Let's recap what we've done in this report. We started by implementing and tuning a Haar Cascade to find the best bounding box for every front-facing face in an image. We then used this first model to build our training set for our second model. We used a few photos to pull out 27 non-target faces and 13 target faces. Each cropped face was assigned a label and resized to 45x45x3 RGB pixels. We took a subset of our data so that our model would be trained on 13 faces of each type and converted the labels into one-hot encoding. The second model started as LeNet implemented with Keras and was customized to fit our use case. The model was trained quickly over 500 epochs with a small dataset but well enough to work with images it hasn't seen before. Finally we wrapped everything up into a single function that takes the raw image and outputs the is_found boolean and bounding box.

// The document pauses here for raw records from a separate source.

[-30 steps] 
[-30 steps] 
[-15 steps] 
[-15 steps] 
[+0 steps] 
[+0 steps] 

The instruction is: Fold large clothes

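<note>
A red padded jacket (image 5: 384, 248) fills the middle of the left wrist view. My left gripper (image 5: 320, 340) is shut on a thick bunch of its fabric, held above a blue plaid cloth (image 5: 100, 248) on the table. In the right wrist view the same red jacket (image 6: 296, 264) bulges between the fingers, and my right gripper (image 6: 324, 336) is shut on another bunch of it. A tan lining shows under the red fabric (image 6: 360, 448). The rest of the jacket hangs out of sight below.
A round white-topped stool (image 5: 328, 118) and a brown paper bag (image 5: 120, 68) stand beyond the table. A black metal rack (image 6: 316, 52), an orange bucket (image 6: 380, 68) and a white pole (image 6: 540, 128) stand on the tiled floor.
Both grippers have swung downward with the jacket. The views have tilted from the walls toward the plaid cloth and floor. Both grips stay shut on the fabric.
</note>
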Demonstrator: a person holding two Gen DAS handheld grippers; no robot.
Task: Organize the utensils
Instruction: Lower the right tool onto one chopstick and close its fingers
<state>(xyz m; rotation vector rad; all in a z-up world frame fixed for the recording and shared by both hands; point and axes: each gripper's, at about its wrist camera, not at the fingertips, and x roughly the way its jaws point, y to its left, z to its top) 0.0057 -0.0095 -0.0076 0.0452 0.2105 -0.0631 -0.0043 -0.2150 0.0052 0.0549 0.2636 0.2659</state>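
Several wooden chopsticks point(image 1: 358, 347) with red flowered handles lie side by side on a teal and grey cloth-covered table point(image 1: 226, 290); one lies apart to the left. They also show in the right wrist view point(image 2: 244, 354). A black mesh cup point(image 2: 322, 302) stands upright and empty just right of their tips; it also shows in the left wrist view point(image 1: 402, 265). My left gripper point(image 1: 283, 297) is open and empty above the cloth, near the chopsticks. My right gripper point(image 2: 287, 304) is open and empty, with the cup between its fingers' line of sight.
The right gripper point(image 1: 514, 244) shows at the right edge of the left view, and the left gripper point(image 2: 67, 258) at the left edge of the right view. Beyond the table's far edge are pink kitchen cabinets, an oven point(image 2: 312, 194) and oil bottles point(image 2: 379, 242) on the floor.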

Even though I had implemented a Haar Cascade before, I was surprised how well this version worked before having to tune the hyperparameters. It took a little longer to tune it to get all of the upright faces without having too many false positives or drawing two different boxes around the same person.

The hardest part of the project was designing the second model's architecture. I lost so much time because I forgot to one-hot encode my labels. I kept getting very unreliable combinations of outputs because the output layer was only a single node. Once that was fixed, it was just a matter of increasing the epochs and a few more changes.

Improvements

The biggest limitation of this project is the dataset. I sourced all of the images of myself from my personal library, and I don't have a lot of unique photos of myself (not about that Instagram life). This meant that the training set was always going to be small, but we were still able to train the convnet to identify me in images it hadn't seen before.

It's possible that the second model won't work perfectly once it receives images from the robot via the RPi camera module. If this happens, I would augment and/or replace the image corpus with images taken by the camera module. However, this would have the opposite problem; I can take as many images of myself as I want, but my non-target corpus would be limited because I can't just start taking pictures of strangers with a battery-powered Raspberry Pi.